LanceDB is well-optimized for kNN (exhaustive search) via a disk-based index. For many use-cases,
datasets of the order of ~100K vectors don't require index creation. If you can live with up to
100ms latency, skipping index creation is a simpler workflow while guaranteeing 100% recall.
### When is it necessary to create an ANN vector index?
`LanceDB` comes out-of-the-box with highly optimized SIMD code for computing vector similarity.
In our benchmarks, computing distances for 100K pairs of 1K dimension vectors takes **less than 20ms**.
We observe that for small datasets (~100K rows) or for applications that can accept 100ms latency,
vector indices are usually not necessary.
For large-scale or higher dimension vectors, it can beneficial to create vector index for performance.
### How big is my index, and how many memory will it take?
In LanceDB, all vector indices are **disk-based**, meaning that when responding to a vector query, only the relevant pages from the index file are loaded from disk and cached in memory.
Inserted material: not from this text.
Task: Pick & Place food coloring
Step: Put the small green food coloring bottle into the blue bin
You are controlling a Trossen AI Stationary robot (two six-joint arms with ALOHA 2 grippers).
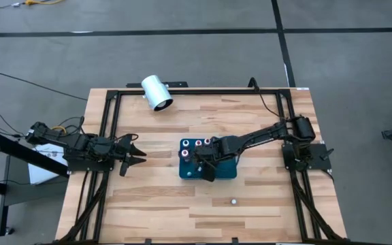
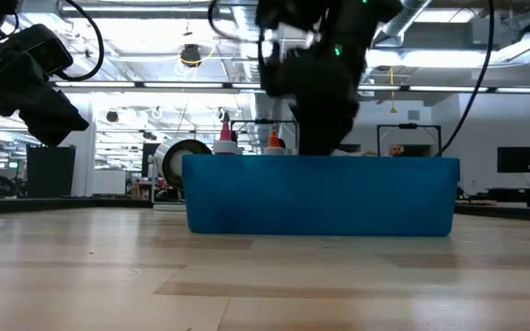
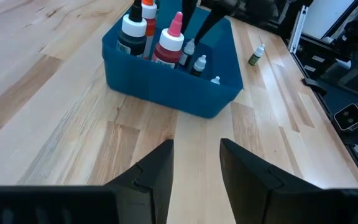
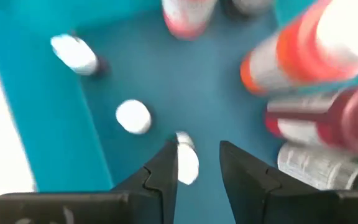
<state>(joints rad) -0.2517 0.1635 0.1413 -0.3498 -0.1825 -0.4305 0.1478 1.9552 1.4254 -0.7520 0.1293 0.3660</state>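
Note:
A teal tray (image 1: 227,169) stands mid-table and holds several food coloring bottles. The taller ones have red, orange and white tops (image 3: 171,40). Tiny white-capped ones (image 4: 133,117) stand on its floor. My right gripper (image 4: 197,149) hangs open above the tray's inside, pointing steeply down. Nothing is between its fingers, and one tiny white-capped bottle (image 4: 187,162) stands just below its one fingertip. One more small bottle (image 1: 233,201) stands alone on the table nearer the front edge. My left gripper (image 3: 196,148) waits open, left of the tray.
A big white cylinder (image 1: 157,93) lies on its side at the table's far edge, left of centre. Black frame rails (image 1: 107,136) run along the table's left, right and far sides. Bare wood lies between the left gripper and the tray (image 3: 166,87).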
Additionally, each sub-vector is usually encoded into 1 byte PQ code.
For example, with a 1024-dimension dataset, if we choose `num_sub_vectors=64`, each sub-vector has `1024 / 64 = 16` float32 numbers.
Product quantization can lead to approximately `16 * sizeof(float32) / 1 = 64` times of space reduction.
### How to choose `num_partitions` and `num_sub_vectors` for `IVF_PQ` index?
`num_partitions` is used to decide how many partitions the first level `IVF` index uses.
Higher number of partitions could lead to more efficient I/O during queries and better accuracy, but it takes much more time to train.
On `SIFT-1M` dataset, our benchmark shows that keeping each partition 1K-4K rows lead to a good latency / recall.
`num_sub_vectors` specifies how many Product Quantization (PQ) short codes to generate on each vector. Because
PQ is a lossy compression of the original vector, a higher `num_sub_vectors` usually results in
less space distortion, and thus yields better accuracy. However, a higher `num_sub_vectors` also causes heavier I/O and
more PQ computation, and thus, higher latency. `dimension / num_sub_vectors` should be a multiple of 8 for optimum SIMD efficiency.